Figure 1 - Terracotta Servers on dedicated machines:

Figure 2 - Terracotta Servers co-located with Application Server:

Figure 3 - Terracotta Server on a single, dedicated host:

Figure 4 - Single Terracotta Server co-located with an Application Server node:

Please note that currently just a single active Terracotta server is supported (use a passive for failover - a single active server ensures no split-brain issues). Multiple active Terracotta servers will be supported in the future for applications that execute such significant amounts of clustered I/O that a single Terracotta server would not suffice.

Options:

  • Terracotta Operational Provisioning: As seen from the earlier section, choices range from no hardware/disk provisioning to provisioning one/all of Servers,
    Disk, Disk-sharing technologies and redundancy within the Networking tier:
    • Terracotta Servers (if applicable) - need to sized to meet the demands of the application. Server sizing would depend on:
      • The size of the clustered object graph
      • The number of Puts/Gets to the clustered object graph per peak-second and the extent of lock contention.
      • (Typically an Intel 2 CPU, 2G Heap (3G Ram) is on the high-end,although it is heavily dependent on the application needs.)
    • Shared Disk Technology and Disk Size (if applicable):
      • Disk sized based on amount of clustered data and frequency of DGC (Distributed Garbage Collector eliminates "cluster" garbage and space is later reclaimed on disk) runs. Examples: 100,000 sessions in a day times 50K per session would mean 5G disk (lets say 10G to cover for emergencies), assuming DGC runs every 24 hours.
      • Disk shared between the primary and secondary Terracotta server. Choices of Disk sharing technology that Terracotta has tested with include:
        • SAN
        • NFS
        • Linux GFS
        • Or any other commonly used technologies. Terracotta Server is a JVM process so it is abstracted from the choice of any particular disk sharing technology. The above list constitutes technologies that Terracotta has internally tested with.
    • High Availability Considerations and Infrastructure Hardening (if applicable): Typically network redundancy in terms of Switches and Network Interface cards and virtual-ip technologies such as Cisco VRRP to ensure highly available network connectivity between L1 and L2.

Quality Assurance

Provision a QA Environment

Considerations:

  • The environment preferably mirrors the chosen Deployment Architecture in most respects. Typical QA environments lack Stage and/or Production characteristics in terms of:
    • Featuring a scaled-down number of Application nodes (L1s) And/Or
    • Lower capability hardware and other network/ infrastructure components.
  • Such an environment may already be available in most shops - so then the only consideration would be additional servers as Terracotta servers.
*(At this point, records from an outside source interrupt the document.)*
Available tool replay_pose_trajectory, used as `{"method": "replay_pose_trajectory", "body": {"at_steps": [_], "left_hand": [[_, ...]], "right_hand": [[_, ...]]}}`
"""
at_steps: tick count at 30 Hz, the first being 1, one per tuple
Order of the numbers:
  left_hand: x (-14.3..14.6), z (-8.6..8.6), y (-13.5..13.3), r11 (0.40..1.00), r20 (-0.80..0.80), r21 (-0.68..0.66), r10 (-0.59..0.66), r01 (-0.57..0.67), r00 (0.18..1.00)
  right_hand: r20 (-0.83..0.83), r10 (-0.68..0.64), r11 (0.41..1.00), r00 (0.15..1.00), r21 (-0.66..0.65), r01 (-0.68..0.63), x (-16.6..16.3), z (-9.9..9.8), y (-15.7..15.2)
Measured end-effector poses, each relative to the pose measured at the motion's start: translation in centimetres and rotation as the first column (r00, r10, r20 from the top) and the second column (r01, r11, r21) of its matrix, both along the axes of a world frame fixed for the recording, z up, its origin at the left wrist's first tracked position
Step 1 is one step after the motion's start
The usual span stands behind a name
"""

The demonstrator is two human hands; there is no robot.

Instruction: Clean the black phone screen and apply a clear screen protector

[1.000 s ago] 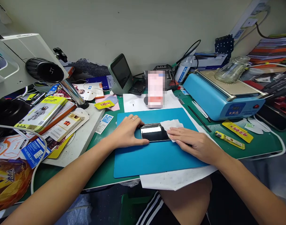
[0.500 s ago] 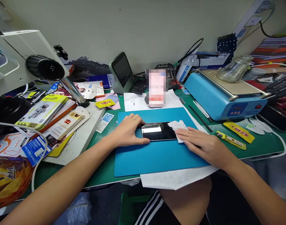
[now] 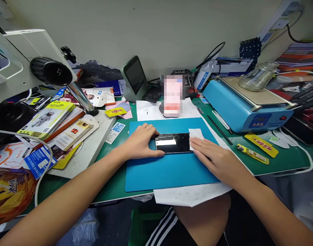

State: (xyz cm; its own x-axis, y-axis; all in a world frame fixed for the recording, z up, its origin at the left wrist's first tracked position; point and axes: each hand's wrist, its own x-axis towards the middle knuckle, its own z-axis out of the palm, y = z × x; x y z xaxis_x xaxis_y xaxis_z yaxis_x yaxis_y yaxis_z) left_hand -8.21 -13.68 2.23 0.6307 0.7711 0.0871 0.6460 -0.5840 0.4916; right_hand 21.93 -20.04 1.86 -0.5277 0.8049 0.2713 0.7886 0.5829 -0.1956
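Observation:
A black smartphone [image 3: 173, 143] with a glossy screen lies lengthwise on the blue mat [image 3: 156, 172], light reflecting off its glass. Around its left end is my left hand [image 3: 143, 141], thumb along the near edge and fingers at the far corner. A white wipe [image 3: 196, 133] covers the right end of the phone. My right hand [image 3: 212, 155] presses on that wipe with its fingers held together and nearly flat, hiding part of it. Whether the wipe is folded under the fingers I cannot tell.
Behind the mat stand a phone with a blurred screen [image 3: 171, 97] and a grey-green display device [image 3: 134, 80]. At right are a blue heating plate [image 3: 248, 106] bearing a glass jar [image 3: 259, 77], a black pen-like tool [image 3: 219, 130] and a yellow cutter [image 3: 252, 153]. A microscope [image 3: 51, 71] overhangs the left.
My right hand has slid slightly left along the phone, and the wipe lies flatter with its far corner upright. My left hand keeps its place on the phone.

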Motion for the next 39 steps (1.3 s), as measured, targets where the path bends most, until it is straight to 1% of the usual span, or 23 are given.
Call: {"method": "replay_pose_trajectory", "body": {"at_steps": [3,7,11,14,16,18,21,24,26,29,33,39], "left_hand": [[0.0,-0.1,0.0,1.000,0.004,0.003,-0.009,0.009,1.000],[-0.1,-0.3,0.0,1.000,0.010,0.020,-0.013,0.012,1.000],[-0.1,-0.2,0.0,1.000,0.002,0.020,-0.005,0.005,1.000],[-0.1,-0.2,0.0,1.000,0.000,0.014,-0.005,0.005,1.000],[-0.1,-0.2,0.1,1.000,0.005,0.015,-0.007,0.007,1.000],[-0.2,-0.3,0.1,1.000,0.008,0.017,-0.007,0.006,1.000],[-0.1,-0.4,0.2,1.000,0.009,0.017,-0.007,0.006,1.000],[-0.1,-0.4,0.1,1.000,0.006,0.020,-0.009,0.009,1.000],[-0.1,-0.3,0.1,1.000,0.003,0.020,-0.008,0.008,1.000],[-0.1,-0.2,0.1,1.000,-0.006,0.016,-0.004,0.004,1.000],[-0.1,-0.1,0.1,1.000,-0.006,0.013,-0.003,0.003,1.000],[-0.1,-0.2,0.0,1.000,-0.002,0.008,-0.004,0.004,1.000]], "right_hand": [[0.078,-0.059,0.998,0.995,0.002,0.059,-1.3,0.2,1.2],[0.122,-0.082,0.997,0.989,0.026,0.079,-2.1,0.4,2.1],[0.093,-0.092,0.993,0.991,0.079,0.085,-1.9,0.1,0.6],[0.050,-0.142,0.984,0.989,0.117,0.135,-1.8,-0.4,-0.8],[0.045,-0.162,0.979,0.986,0.129,0.155,-2.1,-0.5,-1.1],[0.049,-0.166,0.981,0.985,0.113,0.160,-2.5,-0.4,-0.7],[0.047,-0.173,0.984,0.984,0.054,0.171,-3.0,0.1,0.6],[0.077,-0.174,0.985,0.982,0.024,0.173,-3.0,0.6,1.6],[0.094,-0.169,0.986,0.981,0.029,0.167,-2.8,0.6,1.5],[0.088,-0.164,0.985,0.983,0.059,0.160,-2.6,0.2,0.4],[0.059,-0.189,0.980,0.980,0.073,0.184,-2.3,-0.3,-0.5],[0.086,-0.166,0.986,0.982,0.038,0.164,-2.2,0.4,1.3]]}}
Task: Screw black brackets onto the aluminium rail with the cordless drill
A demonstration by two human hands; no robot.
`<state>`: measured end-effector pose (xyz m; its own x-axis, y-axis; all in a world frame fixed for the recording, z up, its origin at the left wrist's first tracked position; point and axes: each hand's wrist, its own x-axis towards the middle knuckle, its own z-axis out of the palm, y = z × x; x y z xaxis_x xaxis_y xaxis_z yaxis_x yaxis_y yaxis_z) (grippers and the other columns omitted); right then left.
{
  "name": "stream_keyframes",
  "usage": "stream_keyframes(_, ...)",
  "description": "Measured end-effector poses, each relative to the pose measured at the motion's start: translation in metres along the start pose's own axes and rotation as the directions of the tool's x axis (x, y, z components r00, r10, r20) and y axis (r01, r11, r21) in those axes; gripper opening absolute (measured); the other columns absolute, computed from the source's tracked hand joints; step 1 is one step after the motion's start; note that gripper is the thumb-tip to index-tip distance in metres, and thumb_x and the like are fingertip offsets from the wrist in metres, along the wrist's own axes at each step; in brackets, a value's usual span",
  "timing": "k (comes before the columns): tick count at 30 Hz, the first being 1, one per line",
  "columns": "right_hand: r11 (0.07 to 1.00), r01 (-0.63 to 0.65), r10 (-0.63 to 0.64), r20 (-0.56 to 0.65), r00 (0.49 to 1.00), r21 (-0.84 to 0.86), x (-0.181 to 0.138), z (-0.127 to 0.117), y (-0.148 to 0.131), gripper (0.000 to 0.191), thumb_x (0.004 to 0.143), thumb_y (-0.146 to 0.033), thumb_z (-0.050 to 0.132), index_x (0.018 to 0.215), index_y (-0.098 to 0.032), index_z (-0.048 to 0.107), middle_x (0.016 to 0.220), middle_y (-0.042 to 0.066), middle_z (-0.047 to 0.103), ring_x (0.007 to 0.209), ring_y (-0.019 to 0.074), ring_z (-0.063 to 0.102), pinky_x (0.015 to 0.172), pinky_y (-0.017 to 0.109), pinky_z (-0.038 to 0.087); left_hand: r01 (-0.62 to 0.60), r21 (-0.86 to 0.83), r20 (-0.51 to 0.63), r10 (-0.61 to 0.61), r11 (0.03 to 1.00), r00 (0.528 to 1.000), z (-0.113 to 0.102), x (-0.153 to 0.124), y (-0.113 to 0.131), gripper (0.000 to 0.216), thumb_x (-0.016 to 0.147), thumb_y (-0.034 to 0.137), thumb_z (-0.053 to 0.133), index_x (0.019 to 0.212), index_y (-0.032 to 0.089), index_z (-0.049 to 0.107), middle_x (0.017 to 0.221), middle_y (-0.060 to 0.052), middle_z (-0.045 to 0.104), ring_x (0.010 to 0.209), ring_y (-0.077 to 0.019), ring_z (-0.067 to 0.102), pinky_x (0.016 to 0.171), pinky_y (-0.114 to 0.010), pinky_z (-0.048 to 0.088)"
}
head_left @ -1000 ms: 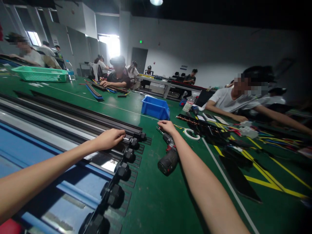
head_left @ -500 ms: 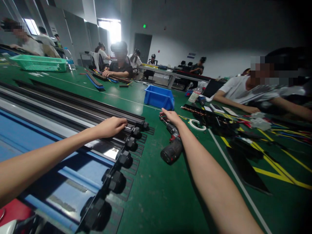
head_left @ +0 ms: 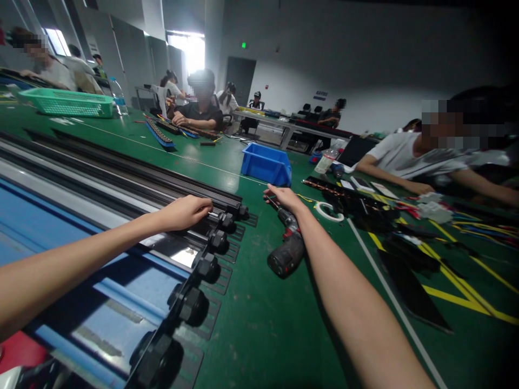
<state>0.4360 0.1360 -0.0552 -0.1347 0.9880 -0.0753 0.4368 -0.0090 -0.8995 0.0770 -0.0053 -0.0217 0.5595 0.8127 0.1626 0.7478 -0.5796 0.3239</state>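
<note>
Black strips (head_left: 141, 181) are lying side by side under the left hand (head_left: 186, 212), which is resting near their ends. Its fingers are curling in, almost closed, but their tips are hiding, so I cannot tell if they are holding anything. Across a bit of green table (head_left: 251, 324), the right hand (head_left: 284, 198) is bending its fingers only a little. They are staying close to the thin tip of a drill (head_left: 286, 254), and I cannot tell if they are touching it. The drill is lying just below that hand, with its fat end pointing back toward the person.

Fat black knobs (head_left: 207, 267) are making a row from beside the left hand back toward the person. Blue bars (head_left: 133, 294) are showing below the left arm. Just past the right hand, a blue bin (head_left: 265, 166) is sitting on the table. To the right of that hand, a white ring (head_left: 329, 212) is lying flat. Farther right, a person in a white shirt (head_left: 399, 154) is leaning over the table. Far beyond the left hand, a green basket (head_left: 71, 104) is sitting beside a bottle (head_left: 118, 97).
</note>
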Motion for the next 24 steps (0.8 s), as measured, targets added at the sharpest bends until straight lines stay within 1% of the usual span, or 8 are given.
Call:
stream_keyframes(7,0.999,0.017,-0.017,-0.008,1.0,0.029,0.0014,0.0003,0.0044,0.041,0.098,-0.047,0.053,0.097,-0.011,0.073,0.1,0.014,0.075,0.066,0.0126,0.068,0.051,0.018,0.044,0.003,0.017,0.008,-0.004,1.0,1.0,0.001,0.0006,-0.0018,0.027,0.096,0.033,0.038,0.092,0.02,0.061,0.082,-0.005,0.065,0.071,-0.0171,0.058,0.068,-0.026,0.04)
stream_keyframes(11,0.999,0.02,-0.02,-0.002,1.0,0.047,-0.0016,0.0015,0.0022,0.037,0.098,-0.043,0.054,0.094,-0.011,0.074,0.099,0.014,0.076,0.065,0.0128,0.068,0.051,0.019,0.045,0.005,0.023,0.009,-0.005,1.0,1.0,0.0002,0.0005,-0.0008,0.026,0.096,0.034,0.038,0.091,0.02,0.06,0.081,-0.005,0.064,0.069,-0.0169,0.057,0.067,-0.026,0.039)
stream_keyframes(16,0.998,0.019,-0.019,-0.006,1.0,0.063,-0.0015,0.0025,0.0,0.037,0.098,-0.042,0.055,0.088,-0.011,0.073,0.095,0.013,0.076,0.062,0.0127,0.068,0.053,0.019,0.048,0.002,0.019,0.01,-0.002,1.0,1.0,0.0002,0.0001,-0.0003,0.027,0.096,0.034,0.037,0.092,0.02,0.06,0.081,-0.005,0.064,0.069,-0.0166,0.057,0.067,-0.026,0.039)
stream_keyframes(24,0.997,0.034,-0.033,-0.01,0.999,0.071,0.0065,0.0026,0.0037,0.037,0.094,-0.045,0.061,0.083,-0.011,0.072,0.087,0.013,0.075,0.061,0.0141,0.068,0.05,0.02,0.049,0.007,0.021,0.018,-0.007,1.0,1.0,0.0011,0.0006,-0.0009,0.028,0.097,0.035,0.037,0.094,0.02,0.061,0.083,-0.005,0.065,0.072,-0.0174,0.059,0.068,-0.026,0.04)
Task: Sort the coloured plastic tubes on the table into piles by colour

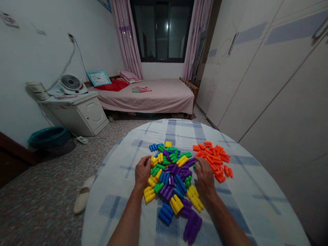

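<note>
A mixed pile of plastic building pieces in purple [167, 192], blue [180, 183], green [174, 158] and yellow [195, 198] lies on the table between my hands. At its left edge is my left hand [142, 172], fingers curled, with the fingertips beside a yellow building piece [154, 161]; what they grip is hidden. My right hand [205, 175] is at the pile's right side, fingers closed at the end of a purple building piece [191, 162]. Just beyond that hand, a separate heap of orange building pieces [214, 155] lies to the right.
A checked cloth covers the round table [115, 181]. Past it stand a bed [166, 94], a white cabinet [89, 114] with a fan [71, 83], and a teal bin [48, 136]. A wardrobe [269, 85] lines the right side. One slipper [83, 196] lies on the floor.
</note>
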Motion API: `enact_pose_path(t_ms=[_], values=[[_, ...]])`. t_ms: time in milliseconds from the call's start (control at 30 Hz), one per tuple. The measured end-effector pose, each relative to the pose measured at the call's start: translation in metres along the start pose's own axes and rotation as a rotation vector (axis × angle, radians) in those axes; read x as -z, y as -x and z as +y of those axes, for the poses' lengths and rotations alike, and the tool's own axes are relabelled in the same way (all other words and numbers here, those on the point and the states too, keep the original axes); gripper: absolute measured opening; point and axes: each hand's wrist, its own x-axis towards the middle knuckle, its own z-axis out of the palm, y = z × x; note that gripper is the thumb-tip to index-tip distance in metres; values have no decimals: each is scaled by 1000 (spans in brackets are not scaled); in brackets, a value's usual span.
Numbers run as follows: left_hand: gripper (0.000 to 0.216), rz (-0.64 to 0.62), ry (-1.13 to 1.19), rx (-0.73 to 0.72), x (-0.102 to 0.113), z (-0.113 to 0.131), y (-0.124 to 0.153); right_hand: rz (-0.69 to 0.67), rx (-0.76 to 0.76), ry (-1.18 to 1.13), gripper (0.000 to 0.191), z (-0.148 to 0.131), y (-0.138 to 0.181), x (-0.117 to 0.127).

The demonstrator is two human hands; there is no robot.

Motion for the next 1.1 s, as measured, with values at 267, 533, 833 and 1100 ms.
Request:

Since the Terracotta server is a Java (software) based clustering solution, presumably one could co-host the Terracotta server with other applications on existing hardware, if the goal of this environment is to simply execute functional testing and not stress testing.

Code Coverage

Testing:

  • While the Terracotta approach is minimally intrusive and may require no application code changes in most cases, comprehensive testing of code paths is still recommended to ensure no non-portable, lock-related exceptions and/or
    any other exceptions arise, when other objects and/or sub-graphs join the clustered graph, at run-time, in response to certain application functionalities getting tickled.
  • Future testing can be incremental based on the scope of the change in the tc-config.xml and any accompanying code-changes.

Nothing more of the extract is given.